Give back every entry below, exactly as written.

### The data
* * * * * * * * *

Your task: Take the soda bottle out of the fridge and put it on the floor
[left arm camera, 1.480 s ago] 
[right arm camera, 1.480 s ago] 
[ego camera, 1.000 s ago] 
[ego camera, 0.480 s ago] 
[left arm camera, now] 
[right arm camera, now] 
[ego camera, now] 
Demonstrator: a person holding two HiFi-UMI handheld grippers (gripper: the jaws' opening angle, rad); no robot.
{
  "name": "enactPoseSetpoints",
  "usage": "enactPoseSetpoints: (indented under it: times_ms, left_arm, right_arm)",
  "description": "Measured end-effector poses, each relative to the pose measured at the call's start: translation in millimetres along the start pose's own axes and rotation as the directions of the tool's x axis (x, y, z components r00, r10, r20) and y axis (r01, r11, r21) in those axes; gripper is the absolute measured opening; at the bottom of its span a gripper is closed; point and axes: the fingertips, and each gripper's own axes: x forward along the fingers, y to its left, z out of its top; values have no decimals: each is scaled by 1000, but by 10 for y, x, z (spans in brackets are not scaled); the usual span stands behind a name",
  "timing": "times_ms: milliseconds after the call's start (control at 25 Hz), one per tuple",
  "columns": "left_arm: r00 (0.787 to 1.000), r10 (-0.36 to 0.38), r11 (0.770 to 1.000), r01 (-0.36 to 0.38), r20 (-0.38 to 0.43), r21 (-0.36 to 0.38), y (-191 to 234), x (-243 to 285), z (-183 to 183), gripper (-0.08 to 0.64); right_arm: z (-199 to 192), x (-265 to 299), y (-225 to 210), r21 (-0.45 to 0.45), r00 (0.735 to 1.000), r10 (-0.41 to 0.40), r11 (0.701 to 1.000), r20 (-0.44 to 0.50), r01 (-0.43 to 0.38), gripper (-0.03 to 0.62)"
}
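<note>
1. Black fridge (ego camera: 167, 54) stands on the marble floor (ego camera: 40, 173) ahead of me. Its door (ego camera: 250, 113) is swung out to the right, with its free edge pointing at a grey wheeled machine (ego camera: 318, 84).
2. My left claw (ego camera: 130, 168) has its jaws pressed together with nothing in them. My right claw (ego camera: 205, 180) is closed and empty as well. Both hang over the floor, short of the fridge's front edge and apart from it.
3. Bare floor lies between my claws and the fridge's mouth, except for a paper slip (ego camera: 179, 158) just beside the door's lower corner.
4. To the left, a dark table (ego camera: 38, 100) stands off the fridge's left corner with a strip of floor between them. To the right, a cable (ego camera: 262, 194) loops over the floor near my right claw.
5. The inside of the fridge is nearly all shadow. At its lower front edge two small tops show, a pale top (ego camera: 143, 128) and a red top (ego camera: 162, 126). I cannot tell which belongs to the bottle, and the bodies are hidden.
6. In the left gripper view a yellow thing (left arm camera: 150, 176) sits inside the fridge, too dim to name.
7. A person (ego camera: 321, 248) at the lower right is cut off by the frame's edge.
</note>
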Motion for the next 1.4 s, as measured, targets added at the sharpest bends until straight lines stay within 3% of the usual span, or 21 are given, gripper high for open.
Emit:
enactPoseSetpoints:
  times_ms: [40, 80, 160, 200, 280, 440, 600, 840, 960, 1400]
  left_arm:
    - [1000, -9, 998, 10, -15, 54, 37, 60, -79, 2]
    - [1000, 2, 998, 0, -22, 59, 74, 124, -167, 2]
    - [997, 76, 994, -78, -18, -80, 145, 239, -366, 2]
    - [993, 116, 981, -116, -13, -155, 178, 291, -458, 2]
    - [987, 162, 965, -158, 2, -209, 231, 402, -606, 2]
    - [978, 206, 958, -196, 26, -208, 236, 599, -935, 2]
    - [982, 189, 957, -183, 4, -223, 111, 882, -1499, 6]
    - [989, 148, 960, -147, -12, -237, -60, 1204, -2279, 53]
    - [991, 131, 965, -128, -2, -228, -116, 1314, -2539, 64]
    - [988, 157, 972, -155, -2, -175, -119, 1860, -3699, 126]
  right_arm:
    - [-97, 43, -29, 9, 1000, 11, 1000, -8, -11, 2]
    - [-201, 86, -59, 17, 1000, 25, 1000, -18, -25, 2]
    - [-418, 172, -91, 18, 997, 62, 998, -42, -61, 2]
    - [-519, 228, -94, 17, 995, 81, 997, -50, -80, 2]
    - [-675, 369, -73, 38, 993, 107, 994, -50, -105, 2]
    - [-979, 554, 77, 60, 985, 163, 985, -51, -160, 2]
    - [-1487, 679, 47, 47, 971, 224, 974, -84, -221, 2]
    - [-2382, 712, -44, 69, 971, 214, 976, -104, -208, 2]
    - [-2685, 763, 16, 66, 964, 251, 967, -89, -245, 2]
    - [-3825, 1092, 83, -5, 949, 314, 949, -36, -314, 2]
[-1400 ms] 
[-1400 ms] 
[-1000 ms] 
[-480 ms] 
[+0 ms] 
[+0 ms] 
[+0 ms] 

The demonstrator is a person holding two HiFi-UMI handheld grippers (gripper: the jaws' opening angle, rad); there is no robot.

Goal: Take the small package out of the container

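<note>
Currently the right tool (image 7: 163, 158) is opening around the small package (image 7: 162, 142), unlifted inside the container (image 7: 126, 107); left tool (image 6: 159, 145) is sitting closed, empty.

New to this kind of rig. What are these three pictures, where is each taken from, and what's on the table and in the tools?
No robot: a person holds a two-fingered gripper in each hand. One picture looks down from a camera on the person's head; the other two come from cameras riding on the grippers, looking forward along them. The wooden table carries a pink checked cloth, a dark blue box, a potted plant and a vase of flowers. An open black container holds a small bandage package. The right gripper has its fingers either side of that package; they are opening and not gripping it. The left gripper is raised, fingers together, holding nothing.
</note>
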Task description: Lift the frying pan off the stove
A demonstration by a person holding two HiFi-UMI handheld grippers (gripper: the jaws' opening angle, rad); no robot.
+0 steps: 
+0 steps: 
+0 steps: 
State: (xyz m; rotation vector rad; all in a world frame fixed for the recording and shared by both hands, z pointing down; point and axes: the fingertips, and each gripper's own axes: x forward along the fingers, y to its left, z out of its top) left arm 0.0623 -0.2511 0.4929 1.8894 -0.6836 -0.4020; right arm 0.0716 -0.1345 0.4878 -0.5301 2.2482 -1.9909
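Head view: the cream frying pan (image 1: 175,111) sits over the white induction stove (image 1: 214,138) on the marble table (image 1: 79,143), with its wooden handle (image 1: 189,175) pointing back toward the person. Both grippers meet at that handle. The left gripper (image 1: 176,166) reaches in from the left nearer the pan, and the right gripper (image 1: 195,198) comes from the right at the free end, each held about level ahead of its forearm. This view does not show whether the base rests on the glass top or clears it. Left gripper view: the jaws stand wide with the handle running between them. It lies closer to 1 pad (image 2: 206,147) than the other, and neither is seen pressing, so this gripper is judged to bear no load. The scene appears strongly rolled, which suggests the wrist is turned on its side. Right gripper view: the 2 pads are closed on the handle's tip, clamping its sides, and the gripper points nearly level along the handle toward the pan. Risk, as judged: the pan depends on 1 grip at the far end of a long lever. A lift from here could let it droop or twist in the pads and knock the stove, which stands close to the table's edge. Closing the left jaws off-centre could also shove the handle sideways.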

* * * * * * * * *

### Response
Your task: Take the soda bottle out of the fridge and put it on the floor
[left arm camera, 1.480 s ago] 
[right arm camera, 1.480 s ago] 
[ego camera, 1.000 s ago] 
[ego camera, 0.480 s ago] 
[left arm camera, now] 
[right arm camera, now] 
[ego camera, now] 
Demonstrator: a person holding two HiFi-UMI handheld grippers (gripper: the jaws' opening angle, rad); no robot.
{
  "name": "enactPoseSetpoints",
  "usage": "enactPoseSetpoints: (indented under it: times_ms, left_arm, right_arm)",
  "description": "Measured end-effector poses, each relative to the pose measured at the call's start: translation in millimetres along the start pose's own axes and rotation as the directions of the tool's x axis (x, y, z components r00, r10, r20) and y axis (r01, r11, r21) in those axes; gripper is the absolute measured opening; at the bottom of its span a gripper is closed; point and axes: the fingertips, and each gripper's own axes: x forward along the fingers, y to its left, z out of its top; values have no decimals: each is scaled by 1000, but by 10 for y, x, z (spans in brackets are not scaled); the usual span stands behind a name",
  "timing": "times_ms: milliseconds after the call's start (control at 25 Hz), one per tuple",
  "columns": "left_arm: r00 (0.787 to 1.000), r10 (-0.36 to 0.38), r11 (0.770 to 1.000), r01 (-0.36 to 0.38), r20 (-0.38 to 0.43), r21 (-0.36 to 0.38), y (-191 to 234), x (-243 to 285), z (-183 to 183), gripper (-0.08 to 0.64); right_arm: z (-199 to 192), x (-265 to 299), y (-225 to 210), r21 (-0.45 to 0.45), r00 (0.735 to 1.000), r10 (-0.41 to 0.40), r11 (0.701 to 1.000), r20 (-0.44 to 0.50), r01 (-0.43 to 0.38), gripper (-0.03 to 0.62)"
}
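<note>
1. Black fridge (ego camera: 167, 54) stands on the marble floor (ego camera: 40, 173) ahead of me. Its door (ego camera: 250, 113) is swung out to the right, with its free edge pointing at a grey wheeled machine (ego camera: 318, 84).
2. My left claw (ego camera: 130, 168) has its jaws pressed together with nothing in them. My right claw (ego camera: 205, 180) is closed and empty as well. Both hang over the floor, short of the fridge's front edge and apart from it.
3. Bare floor lies between my claws and the fridge's mouth, except for a paper slip (ego camera: 179, 158) just beside the door's lower corner.
4. To the left, a dark table (ego camera: 38, 100) stands off the fridge's left corner with a strip of floor between them. To the right, a cable (ego camera: 262, 194) loops over the floor near my right claw.
5. The inside of the fridge is nearly all shadow. At its lower front edge two small tops show, a pale top (ego camera: 143, 128) and a red top (ego camera: 162, 126). I cannot tell which belongs to the bottle, and the bodies are hidden.
6. In the left gripper view a yellow thing (left arm camera: 150, 176) sits inside the fridge, too dim to name.
7. A person (ego camera: 321, 248) at the lower right is cut off by the frame's edge.
</note>
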Motion for the next 1.4 s, as measured, targets added at the sharpest bends until straight lines stay within 3% of the usual span, or 21 are given, gripper high for open.
Emit:
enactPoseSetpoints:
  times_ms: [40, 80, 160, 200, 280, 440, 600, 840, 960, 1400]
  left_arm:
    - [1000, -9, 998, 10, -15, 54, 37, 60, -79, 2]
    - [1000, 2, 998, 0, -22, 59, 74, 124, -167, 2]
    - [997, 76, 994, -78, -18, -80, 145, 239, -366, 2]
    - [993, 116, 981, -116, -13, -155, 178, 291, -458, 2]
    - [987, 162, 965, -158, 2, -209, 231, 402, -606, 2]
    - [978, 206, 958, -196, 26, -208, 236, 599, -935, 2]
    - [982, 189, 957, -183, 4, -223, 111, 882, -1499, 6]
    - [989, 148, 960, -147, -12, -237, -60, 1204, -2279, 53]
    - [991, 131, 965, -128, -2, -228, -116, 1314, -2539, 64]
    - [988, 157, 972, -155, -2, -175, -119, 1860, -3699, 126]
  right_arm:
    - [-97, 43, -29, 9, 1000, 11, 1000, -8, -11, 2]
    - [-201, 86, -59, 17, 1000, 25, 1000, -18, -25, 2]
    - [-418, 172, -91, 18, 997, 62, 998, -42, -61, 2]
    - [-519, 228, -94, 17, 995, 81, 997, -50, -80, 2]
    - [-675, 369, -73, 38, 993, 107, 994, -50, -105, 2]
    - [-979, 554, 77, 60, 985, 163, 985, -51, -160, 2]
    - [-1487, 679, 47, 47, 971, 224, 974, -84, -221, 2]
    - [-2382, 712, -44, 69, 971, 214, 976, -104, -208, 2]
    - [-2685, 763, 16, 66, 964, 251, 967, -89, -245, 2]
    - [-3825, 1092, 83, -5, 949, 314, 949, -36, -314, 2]
[-1400 ms] 
[-1400 ms] 
[-1000 ms] 
[-480 ms] 
[+0 ms] 
[+0 ms] 
[+0 ms] 

The demonstrator is a person holding two HiFi-UMI handheld grippers (gripper: the jaws' opening angle, rad); there is no robot.

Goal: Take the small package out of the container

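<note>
Currently the right tool (image 7: 163, 158) is opening around the small package (image 7: 162, 142), unlifted inside the container (image 7: 126, 107); left tool (image 6: 159, 145) is sitting closed, empty.

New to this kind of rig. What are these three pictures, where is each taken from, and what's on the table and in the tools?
No robot: a person holds a two-fingered gripper in each hand. One picture looks down from a camera on the person's head; the other two come from cameras riding on the grippers, looking forward along them. The wooden table carries a pink checked cloth, a dark blue box, a potted plant and a vase of flowers. An open black container holds a small bandage package. The right gripper has its fingers either side of that package; they are opening and not gripping it. The left gripper is raised, fingers together, holding nothing.
</note>
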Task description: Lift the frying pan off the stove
A demonstration by a person holding two HiFi-UMI handheld grippers (gripper: the jaws' opening angle, rad); no robot.
+0 steps: 
+0 steps: 
+0 steps: 
State: (xyz m; rotation vector rad; all in a world frame fixed for the recording and shared by both hands, z pointing down; point and axes: the fingertips, and each gripper's own axes: x forward along the fingers, y to its left, z out of its top) left arm 0.0623 -0.2511 0.4929 1.8894 -0.6836 -0.4020; right arm 0.0716 -0.1345 0.4878 -0.5301 2.2482 -1.9909
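Head view: the cream frying pan (image 1: 175,111) sits over the white induction stove (image 1: 214,138) on the marble table (image 1: 79,143), with its wooden handle (image 1: 189,175) pointing back toward the person. Both grippers meet at that handle. The left gripper (image 1: 176,166) reaches in from the left nearer the pan, and the right gripper (image 1: 195,198) comes from the right at the free end, each held about level ahead of its forearm. This view does not show whether the base rests on the glass top or clears it. Left gripper view: the jaws stand wide with the handle running between them. It lies closer to 1 pad (image 2: 206,147) than the other, and neither is seen pressing, so this gripper is judged to bear no load. The scene appears strongly rolled, which suggests the wrist is turned on its side. Right gripper view: the 2 pads are closed on the handle's tip, clamping its sides, and the gripper points nearly level along the handle toward the pan. Risk, as judged: the pan depends on 1 grip at the far end of a long lever. A lift from here could let it droop or twist in the pads and knock the stove, which stands close to the table's edge. Closing the left jaws off-centre could also shove the handle sideways.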

This completes the response to the exercise.